*Problem*
Repeat the listing exactly. Any picture in it should be left out of the copy.
───── The data ─────
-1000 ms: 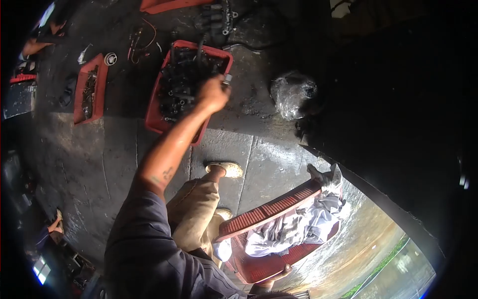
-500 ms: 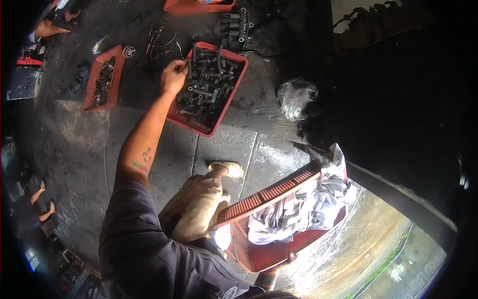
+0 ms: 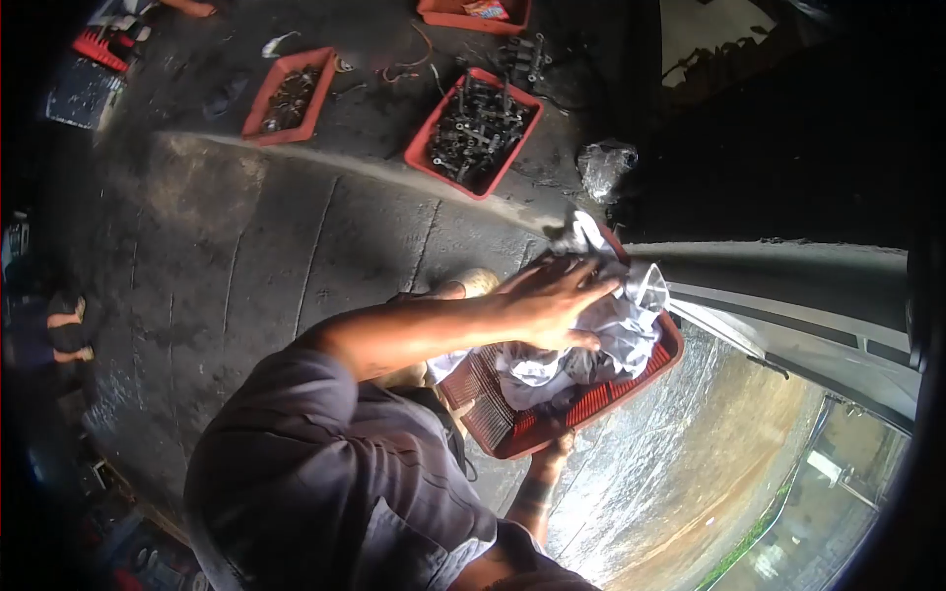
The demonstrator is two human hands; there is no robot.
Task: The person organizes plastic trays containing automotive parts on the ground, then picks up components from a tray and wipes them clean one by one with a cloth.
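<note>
My left hand (image 3: pixel 545 307) reaches across to the right, fingers spread and palm down, over a heap of white and grey rags (image 3: pixel 616 340). Whether the fingertips grip any of the cloth cannot be made out. The rags lie in a red slatted plastic basket (image 3: pixel 645 382), tilted close to my body. At the basket's near edge, my right hand (image 3: pixel 560 446) is closed on the rim, its fingers partly hidden. Beyond, on the dark floor, sits a red tray (image 3: pixel 419 158) full of bolts and dark metal parts.
A smaller red tray (image 3: pixel 317 103) of metal pieces sits to the left. Another red tray (image 3: pixel 453 20) lies at the top, near a cast metal part (image 3: pixel 527 57). A crumpled plastic bag (image 3: pixel 606 169) rests by a dark area. Another person's legs (image 3: pixel 67 335) show far left.
My left hand has left the tray of metal parts and moved right, over the rags in the basket. The right hand still holds the basket; the camera view has shifted.
</note>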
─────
*Solution below*
-1000 ms: 
-500 ms: 
+0 ms: 
The demonstrator is two human hands; there is no robot.
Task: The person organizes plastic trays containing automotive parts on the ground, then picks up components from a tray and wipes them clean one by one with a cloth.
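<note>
My left hand (image 3: pixel 545 307) reaches across to the right, fingers spread and palm down, over a heap of white and grey rags (image 3: pixel 616 340). Whether the fingertips grip any of the cloth cannot be made out. The rags lie in a red slatted plastic basket (image 3: pixel 645 382), tilted close to my body. At the basket's near edge, my right hand (image 3: pixel 560 446) is closed on the rim, its fingers partly hidden. Beyond, on the dark floor, sits a red tray (image 3: pixel 419 158) full of bolts and dark metal parts.
A smaller red tray (image 3: pixel 317 103) of metal pieces sits to the left. Another red tray (image 3: pixel 453 20) lies at the top, near a cast metal part (image 3: pixel 527 57). A crumpled plastic bag (image 3: pixel 606 169) rests by a dark area. Another person's legs (image 3: pixel 67 335) show far left.
My left hand has left the tray of metal parts and moved right, over the rags in the basket. The right hand still holds the basket; the camera view has shifted.
</note>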

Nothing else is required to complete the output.